Here are the Top 10 Takeaways from the conversation:
- Startups are “pain and suffering” by default—don’t enter if you’re optimizing for comfort.
- The new edge is “code that writes code.” GenAI pushes developers upward: design systems, workflows, and prompts/agents—not just features.
- Invest in people, not just products. Brad gets energy from stretching teams from doers into independent thinkers.
- Fear is usually fake data. His life pattern: stare it down, call someone, learn fast, build anyway.
- Data = exhaust of human behavior. Use it to decide, not to justify decisions you already made.
- Go for problems big enough to matter. He’s now only excited by “game-changer / category-creating” plays.

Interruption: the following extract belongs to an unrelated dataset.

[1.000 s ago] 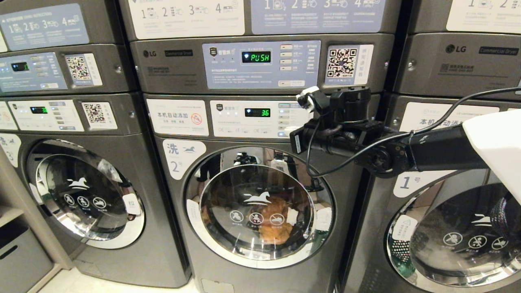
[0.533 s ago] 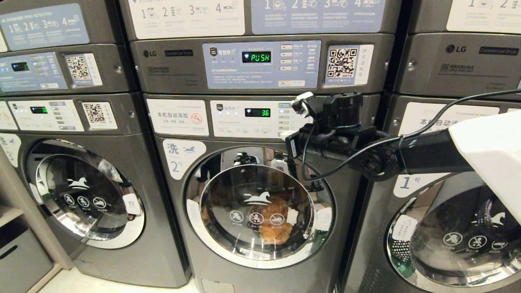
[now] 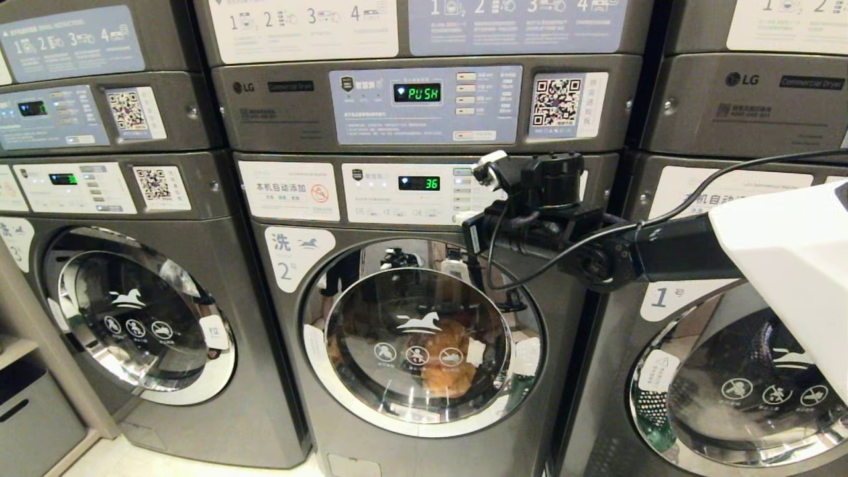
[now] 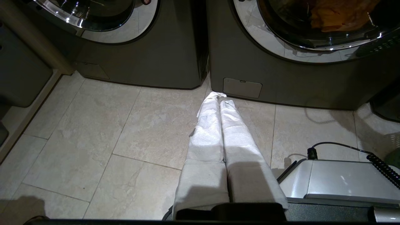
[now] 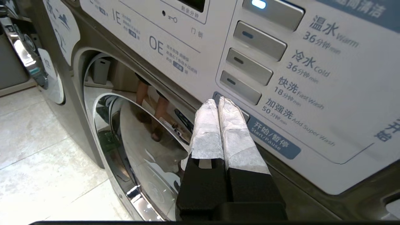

- Category creation is brutal. If there’s no competitor to copy, expect repeated build-destroy cycles until fit emerges.
- Sustainable businesses create clear value for every stakeholder. If one side of the system feels like it’s “doing work” while the other extracts value, the model eventually breaks.
- Know what phase you’re in. Construction vs operations require different leadership styles; mixing them breaks momentum.
- Resilience is daily re-anchoring. Re-state your life goals each morning, pick 1–2 critical actions, and let compounding do the rest.